Rate Limiting
Limit requests per client IP using a token bucket algorithm. Protects your backend from abuse, scraping, and accidental traffic spikes.
Configuration
{
"name": "rate-limit",
"type": "rateLimit",
"rateLimit": {
"requestsPerSecond": 100,
"burst": 200,
"trustedProxies": ["10.0.0.0/8", "172.16.0.0/12"]
}
}
All fields
| Field | Type | Default | Description |
|---|---|---|---|
requestsPerSecond | number | 10 | Sustained rate per client IP |
burst | number | same as RPS | Maximum burst above sustained rate |
trustedProxies | string[] | [] | CIDR ranges from which X-Forwarded-For is trusted |
Examples
Basic rate limit (10 RPS)
{
"name": "basic-limit",
"type": "rateLimit",
"rateLimit": {
"requestsPerSecond": 10
}
}
Each client IP can make 10 requests per second sustained.
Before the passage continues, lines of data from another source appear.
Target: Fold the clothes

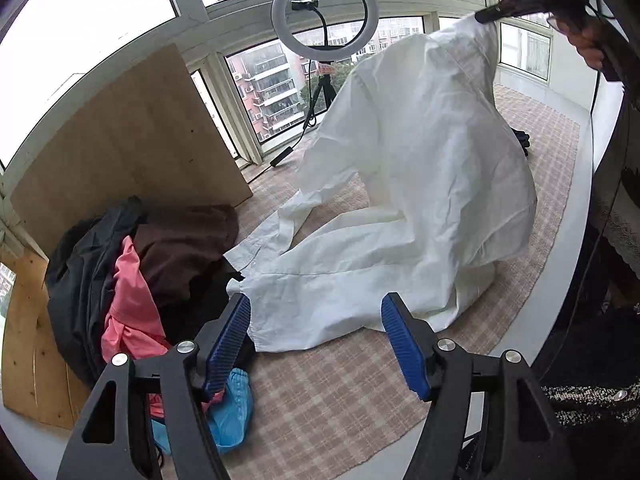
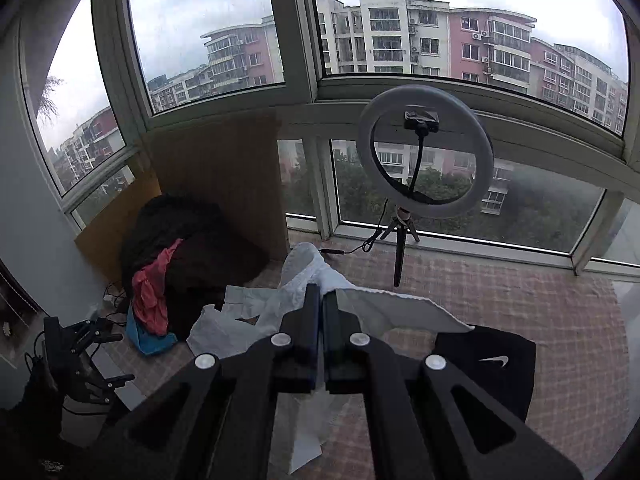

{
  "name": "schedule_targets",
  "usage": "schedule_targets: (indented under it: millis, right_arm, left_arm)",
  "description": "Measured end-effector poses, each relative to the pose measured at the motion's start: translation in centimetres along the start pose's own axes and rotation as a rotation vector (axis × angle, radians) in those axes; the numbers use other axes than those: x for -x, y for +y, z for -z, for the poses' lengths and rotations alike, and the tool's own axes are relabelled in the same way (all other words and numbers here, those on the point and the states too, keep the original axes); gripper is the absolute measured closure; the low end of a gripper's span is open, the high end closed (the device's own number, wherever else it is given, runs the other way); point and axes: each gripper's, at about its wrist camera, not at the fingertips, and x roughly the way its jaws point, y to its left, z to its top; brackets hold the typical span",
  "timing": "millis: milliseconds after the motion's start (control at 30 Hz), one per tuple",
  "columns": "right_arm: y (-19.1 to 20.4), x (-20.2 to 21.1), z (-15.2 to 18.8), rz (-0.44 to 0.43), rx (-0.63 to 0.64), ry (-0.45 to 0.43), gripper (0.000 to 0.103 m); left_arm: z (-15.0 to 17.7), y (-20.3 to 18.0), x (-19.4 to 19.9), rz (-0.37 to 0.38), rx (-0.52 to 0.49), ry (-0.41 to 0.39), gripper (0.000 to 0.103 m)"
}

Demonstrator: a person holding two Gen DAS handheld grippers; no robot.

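Observation:
A large white shirt [image 1: 400,160] is lifted by one corner and drapes down onto the checked cloth [image 1: 340,400]. At the top right of the left wrist view, my right gripper [image 1: 486,16] is shut on that raised corner, with a person's hand [image 1: 588,44] behind it. In the right wrist view its jaws [image 2: 322,292] are pressed together on white fabric [image 2: 304,272]. My left gripper [image 1: 316,300] stands open low at the shirt's near hem. Its blue pads [image 1: 230,340] sit on either side of the hem's edge without pressing on it.
A pile of dark, brown and pink clothes [image 1: 132,280] lies at the left against wooden boards [image 1: 132,140], with a blue item [image 1: 232,412] beside it. A ring light on a tripod [image 2: 424,160] stands by the windows. A folded black garment with a white swoosh [image 2: 492,360] lies to the right.

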Motion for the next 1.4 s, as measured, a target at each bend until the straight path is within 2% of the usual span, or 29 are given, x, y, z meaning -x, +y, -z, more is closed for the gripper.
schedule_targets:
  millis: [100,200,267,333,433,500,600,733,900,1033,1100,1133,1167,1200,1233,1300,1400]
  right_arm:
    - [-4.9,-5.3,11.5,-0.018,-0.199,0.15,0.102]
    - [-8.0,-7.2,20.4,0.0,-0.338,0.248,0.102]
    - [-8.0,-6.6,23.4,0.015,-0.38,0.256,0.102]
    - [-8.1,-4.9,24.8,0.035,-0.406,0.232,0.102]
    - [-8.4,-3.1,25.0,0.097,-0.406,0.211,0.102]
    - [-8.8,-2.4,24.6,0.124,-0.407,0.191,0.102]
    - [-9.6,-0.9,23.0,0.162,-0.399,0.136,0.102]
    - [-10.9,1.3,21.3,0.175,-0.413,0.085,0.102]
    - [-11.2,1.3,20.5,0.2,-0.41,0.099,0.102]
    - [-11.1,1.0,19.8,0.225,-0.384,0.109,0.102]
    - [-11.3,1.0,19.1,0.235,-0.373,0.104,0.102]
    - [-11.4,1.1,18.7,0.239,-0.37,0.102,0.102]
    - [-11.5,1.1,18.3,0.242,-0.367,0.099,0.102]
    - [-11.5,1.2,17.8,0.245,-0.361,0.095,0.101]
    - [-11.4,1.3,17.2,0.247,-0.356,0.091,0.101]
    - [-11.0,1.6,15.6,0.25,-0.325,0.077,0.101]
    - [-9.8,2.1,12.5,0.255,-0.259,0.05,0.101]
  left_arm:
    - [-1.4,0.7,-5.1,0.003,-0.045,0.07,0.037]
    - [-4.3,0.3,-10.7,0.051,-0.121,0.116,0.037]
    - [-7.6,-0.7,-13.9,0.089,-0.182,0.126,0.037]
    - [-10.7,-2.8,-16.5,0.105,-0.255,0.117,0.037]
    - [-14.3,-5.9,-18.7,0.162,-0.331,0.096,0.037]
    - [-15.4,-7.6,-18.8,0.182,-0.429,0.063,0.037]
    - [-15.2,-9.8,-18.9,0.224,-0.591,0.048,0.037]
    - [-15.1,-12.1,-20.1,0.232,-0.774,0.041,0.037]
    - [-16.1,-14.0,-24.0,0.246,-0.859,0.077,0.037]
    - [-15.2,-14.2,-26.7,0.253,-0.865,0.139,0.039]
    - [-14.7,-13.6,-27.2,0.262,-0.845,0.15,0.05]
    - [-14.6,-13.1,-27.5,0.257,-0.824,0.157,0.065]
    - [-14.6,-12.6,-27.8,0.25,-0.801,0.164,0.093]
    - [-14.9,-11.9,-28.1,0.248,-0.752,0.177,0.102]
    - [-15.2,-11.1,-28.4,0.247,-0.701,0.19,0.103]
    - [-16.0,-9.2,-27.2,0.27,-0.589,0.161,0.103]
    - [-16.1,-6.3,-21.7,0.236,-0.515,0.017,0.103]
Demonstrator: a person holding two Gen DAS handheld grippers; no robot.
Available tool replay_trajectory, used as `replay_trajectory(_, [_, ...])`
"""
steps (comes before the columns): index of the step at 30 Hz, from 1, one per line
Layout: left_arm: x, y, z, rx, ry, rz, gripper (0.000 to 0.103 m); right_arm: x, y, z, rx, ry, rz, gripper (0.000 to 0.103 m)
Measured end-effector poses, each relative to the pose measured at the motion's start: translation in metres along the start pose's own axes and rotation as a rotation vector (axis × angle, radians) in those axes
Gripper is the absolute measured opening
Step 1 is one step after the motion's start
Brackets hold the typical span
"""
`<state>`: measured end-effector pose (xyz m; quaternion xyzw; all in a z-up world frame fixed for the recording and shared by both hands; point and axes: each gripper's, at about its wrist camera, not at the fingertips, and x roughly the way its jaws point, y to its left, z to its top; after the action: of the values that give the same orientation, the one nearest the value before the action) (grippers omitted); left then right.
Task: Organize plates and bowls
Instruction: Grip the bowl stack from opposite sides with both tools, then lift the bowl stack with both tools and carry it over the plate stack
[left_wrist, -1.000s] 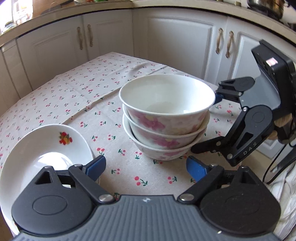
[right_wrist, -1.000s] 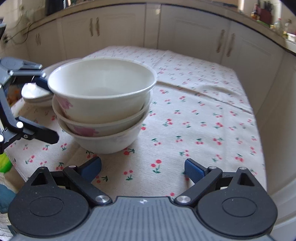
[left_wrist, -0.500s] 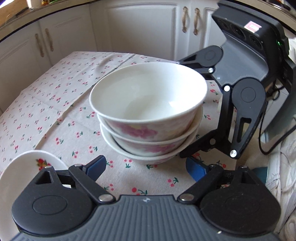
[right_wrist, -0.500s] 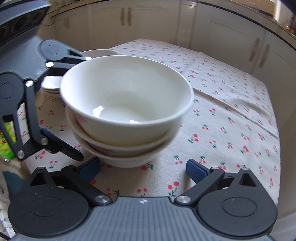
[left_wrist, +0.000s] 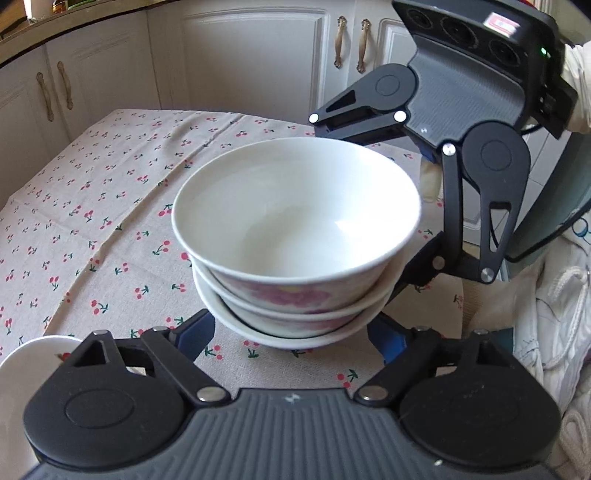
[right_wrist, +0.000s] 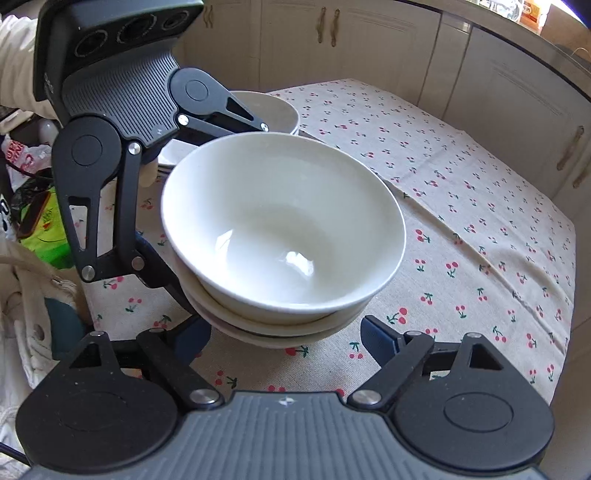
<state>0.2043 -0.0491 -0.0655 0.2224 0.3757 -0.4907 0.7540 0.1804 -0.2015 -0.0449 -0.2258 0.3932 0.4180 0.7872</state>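
Note:
A stack of three white bowls with pink flowers (left_wrist: 295, 236) stands on the cherry-print tablecloth (left_wrist: 92, 206); it also shows in the right wrist view (right_wrist: 280, 236). My left gripper (left_wrist: 295, 332) is open, its blue pads either side of the stack's base. My right gripper (right_wrist: 286, 341) is open, also straddling the base from the other side. A white plate with a fruit print (left_wrist: 33, 369) lies at the lower left. In the right wrist view more white plates (right_wrist: 266, 110) sit behind the stack.
White cabinets (left_wrist: 258, 62) stand behind the table. A green packet (right_wrist: 40, 229) and white cloth (right_wrist: 22, 295) lie off the table's left edge in the right wrist view. The table edge (right_wrist: 565, 332) runs down the right.
Both grippers have closed in on the bowl stack from opposite sides, and now straddle its base. The plate has slid toward the left wrist view's lower-left corner.

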Motion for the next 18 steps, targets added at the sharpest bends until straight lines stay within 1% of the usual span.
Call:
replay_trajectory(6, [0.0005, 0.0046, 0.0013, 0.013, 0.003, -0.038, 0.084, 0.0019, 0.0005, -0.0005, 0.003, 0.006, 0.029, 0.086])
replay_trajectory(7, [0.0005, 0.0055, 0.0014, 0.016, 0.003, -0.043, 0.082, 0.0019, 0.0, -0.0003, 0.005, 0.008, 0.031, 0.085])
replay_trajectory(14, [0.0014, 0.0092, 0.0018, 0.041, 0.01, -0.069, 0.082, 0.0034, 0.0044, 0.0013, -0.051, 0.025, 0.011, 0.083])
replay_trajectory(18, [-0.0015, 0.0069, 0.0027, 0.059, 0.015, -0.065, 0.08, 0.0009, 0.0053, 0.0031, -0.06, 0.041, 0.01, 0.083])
Burst defaults to 10 (no burst above sustained rate).
API rate limit with burst
{
"name": "api-limit",
"type": "rateLimit",
"rateLimit": {
"requestsPerSecond": 100,
"burst": 500
}
}
100 requests per second sustained. A client can send 500 requests instantly (burst), then must wait for tokens to refill at 100/s. Good for bursty API clients (page loads that fire many parallel requests).
Strict limit (no burst)
{
"name": "strict-limit",
"type": "rateLimit",
"rateLimit": {
"requestsPerSecond": 50,
"burst": 50
}
}
Setting burst equal to requestsPerSecond means no burst above the sustained rate.
Behind AWS ALB / GCP GCLB
{
"name": "cloud-limit",
"type": "rateLimit",
"rateLimit": {
"requestsPerSecond": 100,
"burst": 200,
"trustedProxies": [
"10.0.0.0/8",
"172.16.0.0/12",
"192.168.0.0/16"
]
}
}
When Vrata is behind a load balancer, the TCP remote address is the LB’s IP — not the real client. trustedProxies tells Vrata to extract the real client IP from X-Forwarded-For, skipping trusted proxy addresses.
Behind Cloudflare
{
"name": "cf-limit",
"type": "rateLimit",
"rateLimit": {
"requestsPerSecond": 50,
"burst": 100,
"trustedProxies": [
"173.245.48.0/20",
"103.21.244.0/22",
"103.22.200.0/22",
"103.31.4.0/22",
"141.101.64.0/18",
"108.162.192.0/18",
"190.93.240.0/20",
"188.114.96.0/20",
"197.234.240.0/22",
"198.41.128.0/17",
"162.158.0.0/15",
"104.16.0.0/13",
"104.24.0.0/14",
"172.64.0.0/13",
"131.0.72.0/22"
]
}
}
Very aggressive (login endpoint)
{
"name": "login-limit",
"type": "rateLimit",
"rateLimit": {
"requestsPerSecond": 5,
"burst": 10
}
}
5 requests per second per IP on the login endpoint. Attach to specific routes via middleware overrides.
How it works
Each client IP gets a token bucket:
- Bucket starts with
bursttokens - Each request consumes one token
- Tokens refill at
requestsPerSecondper second - When the bucket is empty →
429 Too Many Requests
burst = 200, requestsPerSecond = 100
t=0: 200 tokens available (burst)
t=0: Client sends 200 requests → 0 tokens left
t=1: 100 tokens refilled
t=1: Client sends 100 requests → 0 tokens left
t=1: Client sends request 101 → 429 Too Many Requests
Client IP resolution
- If
trustedProxiesis empty → use TCP remote address - If
trustedProxiesis set → walkX-Forwarded-Forfrom right to left, skip trusted IPs, use the first non-trusted IP
This rightmost-non-trusted approach is secure against header spoofing.
Cleanup
Stale client buckets are evicted every 60 seconds. When a new snapshot is activated and the routing table is swapped, the eviction goroutine from the old table is stopped — no leaked goroutines.
Response headers
When rate limited, Vrata returns:
HTTP/1.1 429 Too Many Requests
Content-Type: application/json
Retry-After: 1
{"error": "rate limit exceeded"}
Monitoring
vrata_middleware_rejections_total{type="rateLimit",status_code="429"} counts rate-limited requests.